Pour cette raison, les Verts ne peuvent pas accepter un texte qui attribue une nouvelle délégation de pouvoir et de responsabilités au maire, au détriment de notre État de droit et de ses pouvoirs régaliens.

Mme la présidente. La parole est à Mme Bariza Khiari, sur l'article.

Mme Bariza Khiari. Comme je l'ai rappelé lors de mon intervention sur l'article précédent, l'objectif d'intégration des primo-arrivants est pour .nous, socialistes, une priorité. J'ai déjà précisé qu'à notre sens l'intégration ne pourra être réussie que si le pays d'accueil met tout en oeuvre pour être précisément un pays « d'accueil », et pour fournir à l'immigrant les outils nécessaires pour s'intégrer.

À cet égard, votre projet de loi n'apporte rien de concret, et c'est bien dommage. Il vise par ailleurs à précariser par tous les moyens la situation des étrangers présents sur notre territoire - fût-ce de manière régulière -, ce qui aura, à l'évidence, pour effet de rendre encore plus difficile l'intégration, que vous ne concevez apparemment que comme un slogan opposable uniquement à l'étranger, comme un devoir, ce qui se défend parfaitement, mais jamais comme un droit.

Si le fossé béant entre les droits et les devoirs fait de votre projet de loi un texte injuste, les règles de compétence que vous avez choisies en font, elles, un texte arbitraire. Arbitraire est, en effet, le mot clef, et le premier exemple en est donné par les conditions d'intégration auxquelles est subordonné l'octroi d'un certain nombre de titres de séjour.

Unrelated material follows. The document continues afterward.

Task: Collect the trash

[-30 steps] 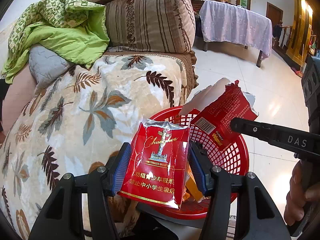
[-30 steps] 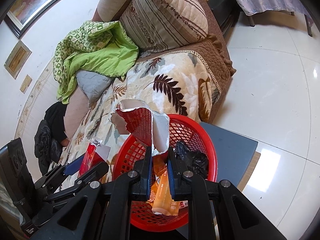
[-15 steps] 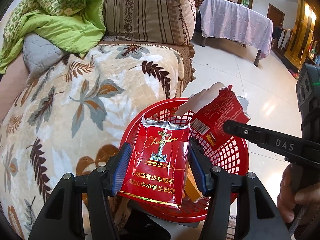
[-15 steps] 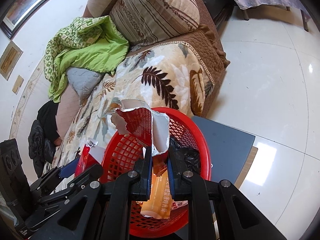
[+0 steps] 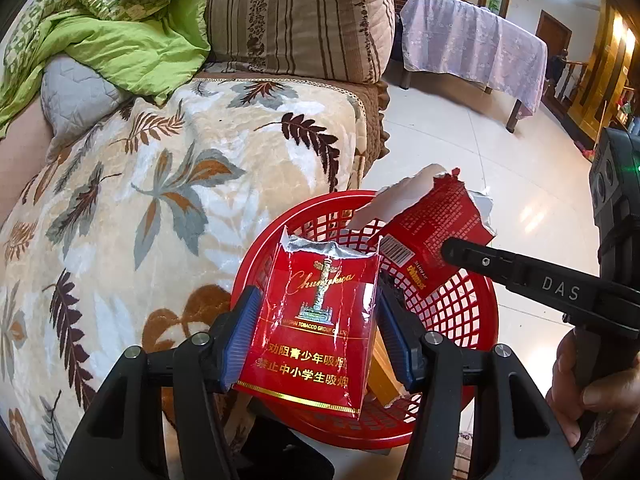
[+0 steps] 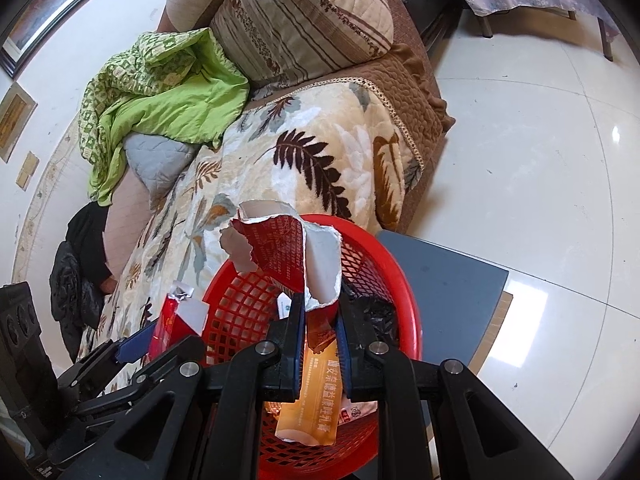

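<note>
Red cigarette pack [image 5: 316, 328], foil top torn open, sits pinched between the blue pads of the left gripper [image 5: 318, 334] at lower centre of the left wrist view, held upright over the near rim of the red basket [image 5: 472, 320]. Right gripper [image 6: 319, 340] at lower centre of the right wrist view, fingers pressed on a torn red-and-white carton piece [image 6: 296, 256] that sticks up over the basket's mouth; same piece shows at centre right in the left view, w/ the right gripper's black finger across it. Inside the basket: an orange packet [image 6: 320, 396] and a black plastic bag [image 6: 372, 312]. Basket rests on a grey stool [image 6: 448, 280], just beside a sofa w/ leaf-print blanket [image 5: 140, 200]. Green quilt [image 5: 112, 36] at upper left, striped cushion [image 5: 304, 16] at top centre.
</note>
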Available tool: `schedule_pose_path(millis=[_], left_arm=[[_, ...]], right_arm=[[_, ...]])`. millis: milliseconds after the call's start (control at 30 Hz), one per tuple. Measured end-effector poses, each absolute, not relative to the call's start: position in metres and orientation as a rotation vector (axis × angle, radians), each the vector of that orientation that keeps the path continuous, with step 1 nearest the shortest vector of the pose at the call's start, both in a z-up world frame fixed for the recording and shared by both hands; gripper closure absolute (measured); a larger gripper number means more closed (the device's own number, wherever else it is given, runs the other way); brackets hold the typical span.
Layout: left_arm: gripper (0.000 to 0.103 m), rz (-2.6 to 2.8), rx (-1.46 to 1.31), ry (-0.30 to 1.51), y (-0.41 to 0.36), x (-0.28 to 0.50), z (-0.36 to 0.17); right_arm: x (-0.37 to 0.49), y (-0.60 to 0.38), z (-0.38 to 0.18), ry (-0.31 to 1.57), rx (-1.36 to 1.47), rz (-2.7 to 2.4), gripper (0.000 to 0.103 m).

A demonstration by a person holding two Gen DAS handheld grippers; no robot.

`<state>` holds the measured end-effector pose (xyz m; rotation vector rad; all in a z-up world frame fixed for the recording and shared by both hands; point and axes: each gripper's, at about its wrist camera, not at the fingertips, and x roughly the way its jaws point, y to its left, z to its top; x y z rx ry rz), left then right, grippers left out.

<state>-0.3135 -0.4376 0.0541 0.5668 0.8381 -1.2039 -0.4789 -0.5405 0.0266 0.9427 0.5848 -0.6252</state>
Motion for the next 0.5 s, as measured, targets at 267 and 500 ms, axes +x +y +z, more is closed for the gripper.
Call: schedule_pose_path(millis=[267, 500], left_arm=[[0.04, -1.196, 0.554, 0.864, -0.438, -0.309, 0.052], [0.02, -1.161, 0.504, 0.89, -0.433, -0.297, 0.053]], right_arm=[[-0.481, -0.539, 0.032, 0.572, 0.939, -0.635, 0.067], [-0.481, -0.535, 0.043, 0.564, 0.912, -0.651, 0.055]])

Si l'intégration devient un critère de sélection pour ceux qui peuvent bénéficier d'une carte de résident, il conviendra de bien l'estimer, de bien la juger. Or vous admettrez que l'intégration dans la société française n'est pas un critère particulièrement objectif. Sans doute allez-vous dans votre réponse, monsieur le ministre, citer différents éléments, tels que la langue, le respect des lois, etc.

Quoi qu'il en soit, la rédaction de l'article 5 reste floue, ce qui semble assez inévitable s'agissant d'une réalité aussi subjective que l'intégration.

Ainsi, l'intégration d'une personne serait « appréciée en particulier au regard de son engagement personnel à respecter les principes qui régissent la République française, du respect effectif de ces principes et de sa connaissance suffisante de la langue française ».

Or par qui cette intégration sera-t-elle appréciée ? C'est là que le bât blesse. En effet, l'une des grandes caractéristiques de ce projet de loi est de donner à l'administration, avec les risques d'arbitraire que cela comporte, une grande liberté de choix dans les décisions concernant le séjour des étrangers.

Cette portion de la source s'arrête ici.